» Task
Print the whole listing below exactly, skipping every picture.

# # # # #

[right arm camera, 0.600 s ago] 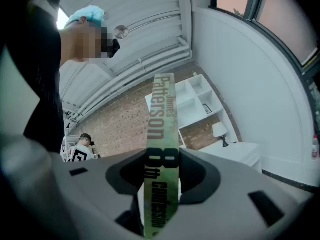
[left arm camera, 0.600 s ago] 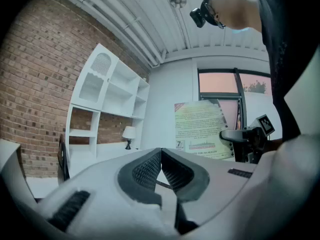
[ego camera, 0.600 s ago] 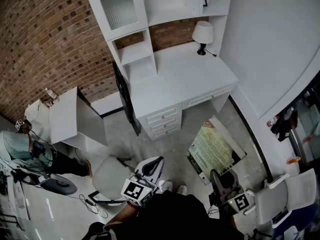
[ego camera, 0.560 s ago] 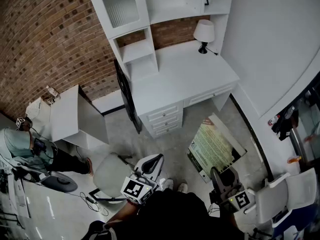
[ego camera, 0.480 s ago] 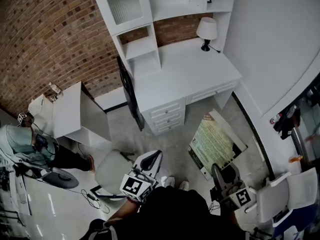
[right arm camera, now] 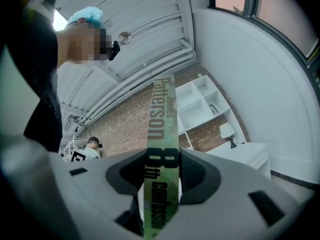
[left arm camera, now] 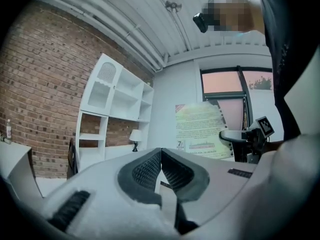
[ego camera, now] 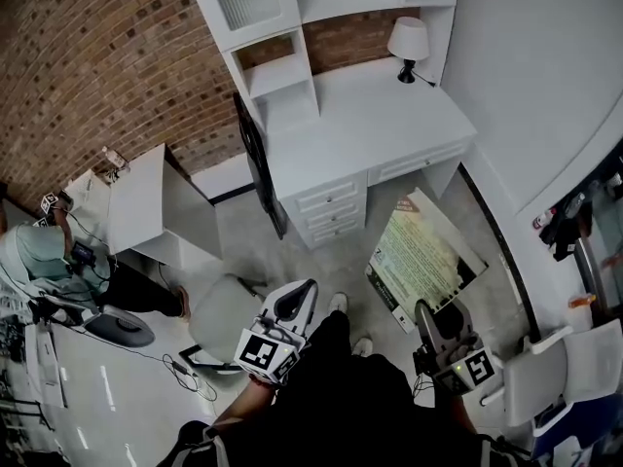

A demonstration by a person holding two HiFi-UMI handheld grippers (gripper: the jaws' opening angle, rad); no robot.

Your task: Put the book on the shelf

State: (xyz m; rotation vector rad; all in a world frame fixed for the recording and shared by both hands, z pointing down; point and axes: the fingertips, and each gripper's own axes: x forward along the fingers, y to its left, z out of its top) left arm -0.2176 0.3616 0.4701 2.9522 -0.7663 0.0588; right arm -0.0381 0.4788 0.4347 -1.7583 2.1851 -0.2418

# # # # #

» Written solution
[right arm camera, 0.600 s ago] 
[left arm camera, 0.600 s ago] 
[ego camera, 0.600 s ago] 
[ego camera, 0.560 s ago] 
[ego camera, 0.480 s ago] 
[right arm camera, now] 
[left arm camera, now] 
[ego camera, now] 

A demonstration by a person holding two HiFi-UMI handheld grippers (gripper: the jaws' opening angle, rad); no robot.

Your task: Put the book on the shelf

State: (xyz m; rotation vector rad; all in a world frame fixed for the recording and shared by both hands, z pointing down; point and axes: the fingertips, and each gripper's own axes: x forward along the fingers, y to its left, z out of its top) left arm -0.2176 0.3616 0.4701 2.9522 -0.7663 0.0588; right arm -0.0381 0.4788 0.4347 -1.7583 2.1851 -0.2418

This completes the exercise.